[Task directions]
Take the lines below from the one with "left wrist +" through the one with "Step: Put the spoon" and retype them exactly. Include nothing else, and no pictures.

(Dataset entries)

########

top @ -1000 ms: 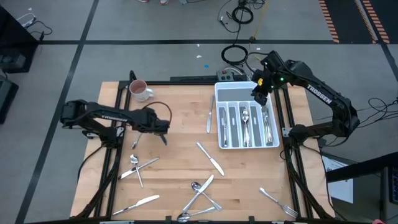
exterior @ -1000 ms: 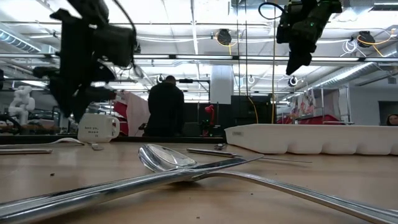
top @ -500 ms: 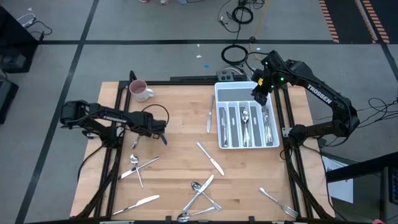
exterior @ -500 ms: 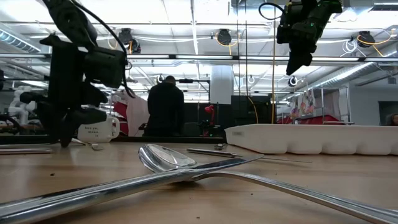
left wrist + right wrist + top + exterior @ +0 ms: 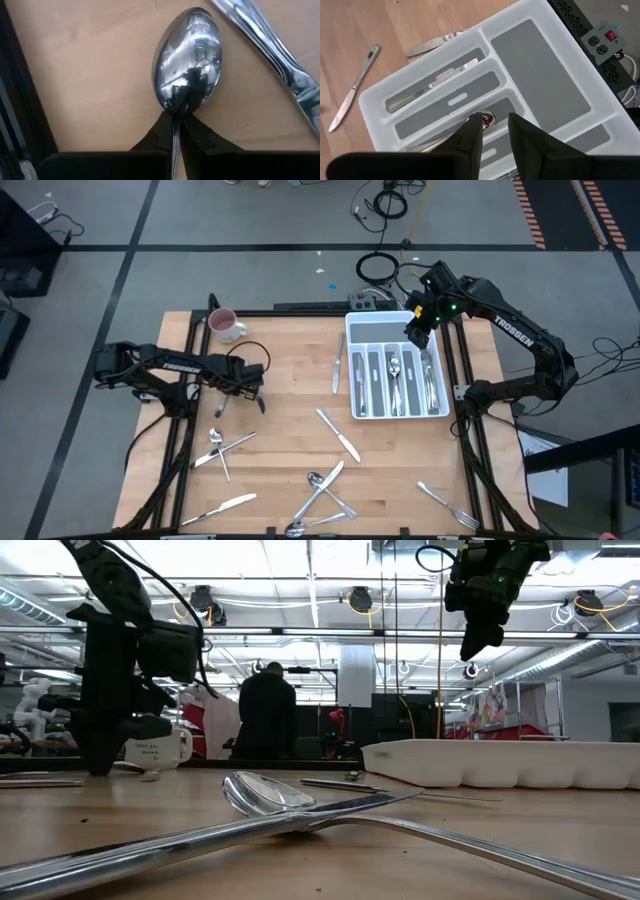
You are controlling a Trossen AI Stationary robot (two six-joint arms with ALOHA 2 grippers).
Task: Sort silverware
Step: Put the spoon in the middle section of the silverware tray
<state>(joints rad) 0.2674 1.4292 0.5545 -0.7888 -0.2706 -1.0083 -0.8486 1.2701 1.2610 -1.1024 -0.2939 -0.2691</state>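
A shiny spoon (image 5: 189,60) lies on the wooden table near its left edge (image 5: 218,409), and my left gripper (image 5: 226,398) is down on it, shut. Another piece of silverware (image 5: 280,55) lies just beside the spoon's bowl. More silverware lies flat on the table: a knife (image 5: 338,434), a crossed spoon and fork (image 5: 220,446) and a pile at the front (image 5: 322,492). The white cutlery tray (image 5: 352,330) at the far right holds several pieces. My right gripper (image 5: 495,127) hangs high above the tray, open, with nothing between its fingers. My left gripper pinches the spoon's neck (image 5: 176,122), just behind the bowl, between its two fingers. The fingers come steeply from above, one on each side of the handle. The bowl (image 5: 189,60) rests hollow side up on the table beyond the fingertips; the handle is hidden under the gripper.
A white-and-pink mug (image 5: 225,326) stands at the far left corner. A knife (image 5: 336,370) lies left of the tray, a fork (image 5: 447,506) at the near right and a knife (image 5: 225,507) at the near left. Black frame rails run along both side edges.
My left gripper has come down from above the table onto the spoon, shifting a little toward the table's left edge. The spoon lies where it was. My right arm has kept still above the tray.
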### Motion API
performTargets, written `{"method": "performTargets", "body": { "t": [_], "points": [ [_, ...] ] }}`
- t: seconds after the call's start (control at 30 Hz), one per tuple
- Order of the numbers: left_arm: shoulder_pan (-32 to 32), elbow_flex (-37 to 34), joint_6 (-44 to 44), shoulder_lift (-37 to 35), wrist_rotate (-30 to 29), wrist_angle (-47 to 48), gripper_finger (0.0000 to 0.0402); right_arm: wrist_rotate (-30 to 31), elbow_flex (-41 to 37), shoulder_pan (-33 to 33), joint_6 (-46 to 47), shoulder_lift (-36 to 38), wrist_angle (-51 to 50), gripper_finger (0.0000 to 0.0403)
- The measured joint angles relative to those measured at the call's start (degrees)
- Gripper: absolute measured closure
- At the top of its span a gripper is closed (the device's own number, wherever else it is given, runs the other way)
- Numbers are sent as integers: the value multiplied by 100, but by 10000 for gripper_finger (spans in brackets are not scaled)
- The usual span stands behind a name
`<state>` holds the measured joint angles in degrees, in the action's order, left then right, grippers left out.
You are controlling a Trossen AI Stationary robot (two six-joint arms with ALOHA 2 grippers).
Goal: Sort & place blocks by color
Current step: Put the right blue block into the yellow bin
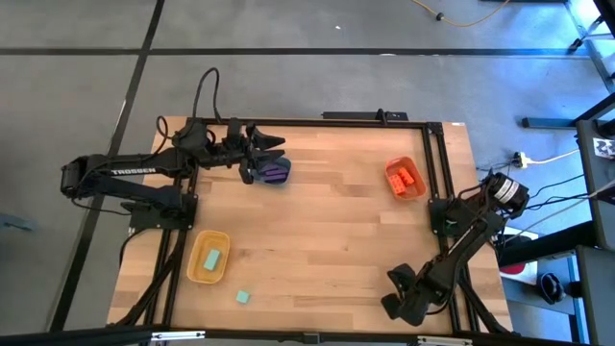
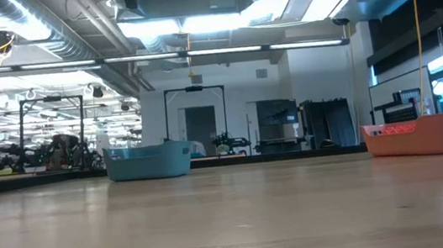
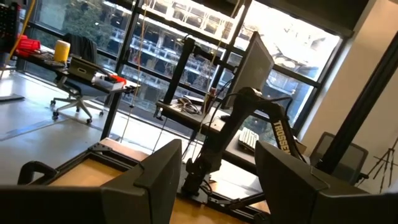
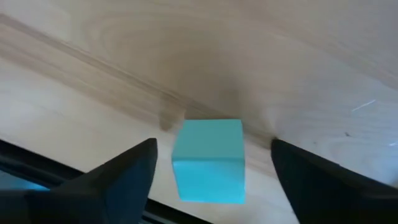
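My right gripper (image 1: 397, 291) hangs low over the table's near right part. In the right wrist view my right gripper (image 4: 212, 148) is open, with a finger on either side of a mint-green block (image 4: 208, 160) that rests on the wood; a gap shows on both sides. In the high view the gripper hides that block. A second mint block (image 1: 243, 297) lies near the near edge. My left gripper (image 1: 277, 144) is open and empty above the blue tub (image 1: 274, 173), which holds purple blocks (image 1: 278, 172). Orange-red blocks (image 1: 405, 178) lie in the orange tub (image 1: 407, 192). A mint block (image 1: 212, 258) lies in the yellow tub (image 1: 205, 270).
A black frame (image 1: 437, 163) runs along the table's far and right sides. Bare wood (image 1: 327, 240) spreads between the three tubs. The low view shows the blue tub (image 2: 148, 161) and the orange tub (image 2: 418, 135) standing at the far side. The table's near edge (image 4: 37, 165) lies just beside the right gripper.
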<state>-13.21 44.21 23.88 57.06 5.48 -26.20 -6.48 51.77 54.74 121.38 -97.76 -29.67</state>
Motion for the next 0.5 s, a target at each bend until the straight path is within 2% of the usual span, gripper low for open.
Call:
{"method": "performTargets", "body": {
  "t": [0.13, 0.37, 0.5],
  "points": [
    [2, 2, 2, 0, -3, 2, 206, -179, 0, -4, -42, -8, -115, 135],
    [0, 1, 2, 0, -18, 2, 206, -272, -11, 0, -638, 42, -215, 258],
    [0, 2, 2, 0, -40, 2, 206, -40, -13, 0, -1317, 365, -315, 268]
  ]
}}
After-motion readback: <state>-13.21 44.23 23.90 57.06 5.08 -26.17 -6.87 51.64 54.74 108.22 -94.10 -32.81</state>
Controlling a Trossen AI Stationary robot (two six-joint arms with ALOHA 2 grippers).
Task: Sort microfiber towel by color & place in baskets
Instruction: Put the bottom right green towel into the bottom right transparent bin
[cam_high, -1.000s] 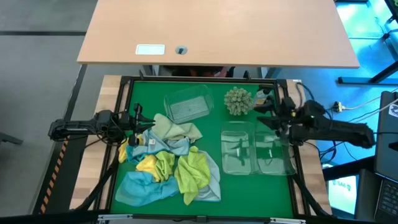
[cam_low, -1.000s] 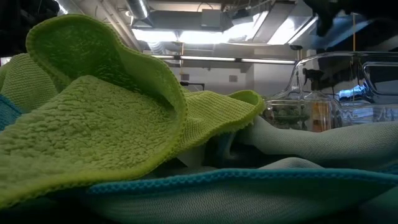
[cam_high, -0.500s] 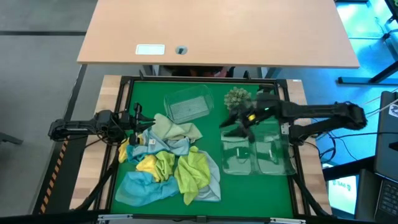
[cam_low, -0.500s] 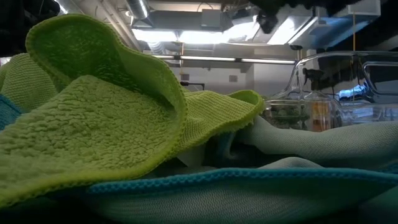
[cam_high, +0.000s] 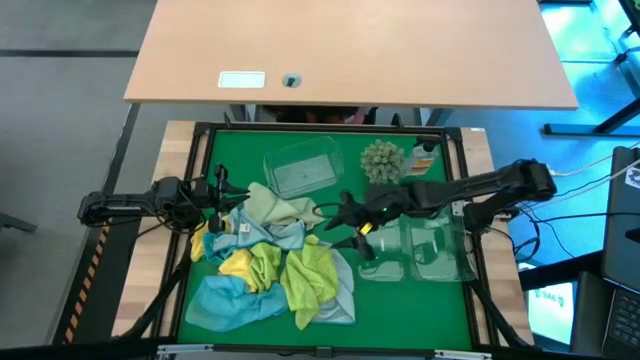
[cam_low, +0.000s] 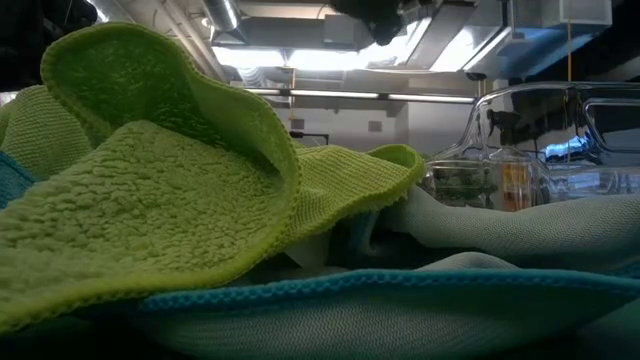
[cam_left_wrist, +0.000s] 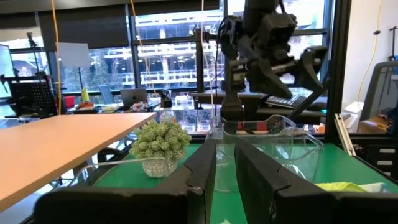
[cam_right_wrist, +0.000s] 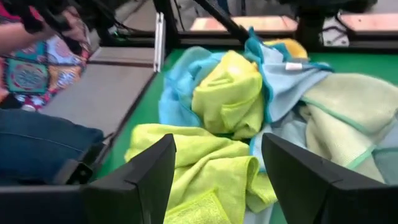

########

[Response to the exercise]
left wrist + right wrist + top + exterior @ +0 ms: 
You are controlling a Trossen AI Stationary robot (two six-joint arms with ALOHA 2 grippers).
Task: Sort silverware
Step: Put the spoon in the middle section of the silverware tray

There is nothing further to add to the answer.